The common threads for the "Chiefs": autocracy, secrecy, usurpation of local control, a culture of punishment, excuse-making for inadequate school funding, and unaccountability. Tony Bennett may be the personification of their "values," but every one of them, in his or her own way, is carrying out Bennett's program in their respective states.

I can think of no more dangerous group for the future of American public education than Jeb! Bush's "Chiefs For Change." May they all quickly go the way of Tony Bennett; our students will be far better off the moment they do.

One down, seven to go...

I'm running out of "Chiefs"!

ADDING: One more thing:

I like Joy Resmovits, the reporter who wrote this story; she's knowledgable and usually fair, which makes her stand head and shoulders above most "journalists" writing about education. But in the bottom graphs of her piece, she gets reactions to the Bennett resignation from three education "experts":

Seriously? Hess at least taught a few years and has a degree in education. Smarick has no background or degrees in education; Petrilli I think worked at a summer camp. Is there no one who actually works in a school, Joy, that you could add to your Rolodex for occasions like this?

Further: both Petrilli and Hess provided platforms for Bennett to make his excuses (see links above). Both said outright they consider Bennett a friend. And Smarick's reformy credentials are well known.

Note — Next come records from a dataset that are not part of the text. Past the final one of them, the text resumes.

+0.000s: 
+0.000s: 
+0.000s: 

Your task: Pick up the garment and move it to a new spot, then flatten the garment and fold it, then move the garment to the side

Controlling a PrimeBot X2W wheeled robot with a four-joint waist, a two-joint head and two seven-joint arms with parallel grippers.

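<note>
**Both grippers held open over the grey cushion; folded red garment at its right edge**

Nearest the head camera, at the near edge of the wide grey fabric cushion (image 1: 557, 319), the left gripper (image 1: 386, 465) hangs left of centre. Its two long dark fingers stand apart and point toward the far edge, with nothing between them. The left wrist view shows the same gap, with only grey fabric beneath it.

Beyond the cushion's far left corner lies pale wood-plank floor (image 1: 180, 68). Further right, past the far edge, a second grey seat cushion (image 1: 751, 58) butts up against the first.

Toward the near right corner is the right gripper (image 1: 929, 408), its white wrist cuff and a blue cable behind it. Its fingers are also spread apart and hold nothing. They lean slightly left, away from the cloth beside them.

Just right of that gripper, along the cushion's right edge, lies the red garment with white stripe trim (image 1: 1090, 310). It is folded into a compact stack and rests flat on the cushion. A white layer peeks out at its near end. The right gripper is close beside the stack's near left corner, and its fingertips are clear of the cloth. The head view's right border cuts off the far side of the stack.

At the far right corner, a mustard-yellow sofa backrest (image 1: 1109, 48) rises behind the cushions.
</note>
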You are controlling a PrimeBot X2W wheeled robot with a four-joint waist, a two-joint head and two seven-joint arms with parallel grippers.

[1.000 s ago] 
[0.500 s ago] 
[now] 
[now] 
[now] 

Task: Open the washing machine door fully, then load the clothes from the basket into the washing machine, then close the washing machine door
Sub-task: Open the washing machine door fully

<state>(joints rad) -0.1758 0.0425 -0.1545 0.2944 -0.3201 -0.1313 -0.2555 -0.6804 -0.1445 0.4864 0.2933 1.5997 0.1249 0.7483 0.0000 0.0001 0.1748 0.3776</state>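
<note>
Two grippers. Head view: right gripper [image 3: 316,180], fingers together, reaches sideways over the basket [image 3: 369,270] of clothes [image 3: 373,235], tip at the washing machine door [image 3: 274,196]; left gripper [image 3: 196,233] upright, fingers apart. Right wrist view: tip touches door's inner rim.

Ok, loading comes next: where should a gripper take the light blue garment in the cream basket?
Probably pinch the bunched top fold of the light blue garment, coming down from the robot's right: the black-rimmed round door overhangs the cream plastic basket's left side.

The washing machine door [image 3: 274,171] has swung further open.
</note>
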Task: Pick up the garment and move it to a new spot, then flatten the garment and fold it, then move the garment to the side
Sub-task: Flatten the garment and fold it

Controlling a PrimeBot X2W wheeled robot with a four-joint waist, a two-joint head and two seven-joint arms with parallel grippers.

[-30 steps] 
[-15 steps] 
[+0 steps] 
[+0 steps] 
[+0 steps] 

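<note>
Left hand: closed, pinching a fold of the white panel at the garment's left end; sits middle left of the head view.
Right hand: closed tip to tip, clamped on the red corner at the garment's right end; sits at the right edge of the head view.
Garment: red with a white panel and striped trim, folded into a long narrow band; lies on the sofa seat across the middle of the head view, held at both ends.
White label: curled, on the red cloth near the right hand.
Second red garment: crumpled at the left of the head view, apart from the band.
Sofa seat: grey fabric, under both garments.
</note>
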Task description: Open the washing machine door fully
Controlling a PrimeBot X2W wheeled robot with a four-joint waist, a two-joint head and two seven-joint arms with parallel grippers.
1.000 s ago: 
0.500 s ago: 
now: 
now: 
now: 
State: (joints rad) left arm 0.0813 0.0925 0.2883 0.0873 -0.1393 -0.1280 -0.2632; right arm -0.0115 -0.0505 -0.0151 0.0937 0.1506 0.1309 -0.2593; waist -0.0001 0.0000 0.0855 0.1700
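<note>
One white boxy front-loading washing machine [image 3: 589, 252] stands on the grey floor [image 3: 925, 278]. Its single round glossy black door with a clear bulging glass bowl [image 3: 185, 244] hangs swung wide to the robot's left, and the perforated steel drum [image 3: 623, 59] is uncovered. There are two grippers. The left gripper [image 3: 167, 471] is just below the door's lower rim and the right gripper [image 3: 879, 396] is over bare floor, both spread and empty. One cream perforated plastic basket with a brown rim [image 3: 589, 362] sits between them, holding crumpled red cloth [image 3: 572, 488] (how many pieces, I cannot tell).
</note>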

Come on, Joy: I know you can do better than this. A little balance is all I ask.

Wednesday, July 31, 2013

Tony Bennett's Own Staff Contradicts His Denials

Rick Hess (who else?) gives Tony Bennett a platform to make the case that he only changed the grade for a charter school - whose founder gave him $90,000 in campaign contributions - to correct a small statistical anomaly:
Rick Hess: So, Tony. You know that the story here is disconcerting at first look. Can you offer any more context or backstory that we should know?
Tony Bennett: The backstory is simple here, Rick. In our first run of the new school calculations in Indiana, we turned up an anomaly in the results. As we were looking at the grades we were giving our schools, we realized that state law created an unfair penalty for schools that didn't have 11th and 12th grades. Statewide, there were 13 schools in question had unusual grade configurations. The data for grades 11 and 12 came in as zero. When we caught it, we fixed it. That's what this is all about.
RH: And Christel House is one of those 13?
TB: Because Christel House was a K-10 school, the systems essentially counted the other two grades as zeroes. That brought the school's score down from an "A" to a "C". [emphasis mine]
Now, that actually appears to be true: the high school grade as calculated by IN-DOE includes a score given for graduation rates, which a school like Christel House - which doesn't yet have a senior class - couldn't earn. There's also a chance for a boost if a high school gets enough students to pass an AP or IB test (talk about a bias towards affluent schools; and does the IN-DOE pay for the administration of AP and IB tests?). So, sure, maybe Christel did suffer because it didn't yet have upperclassmen.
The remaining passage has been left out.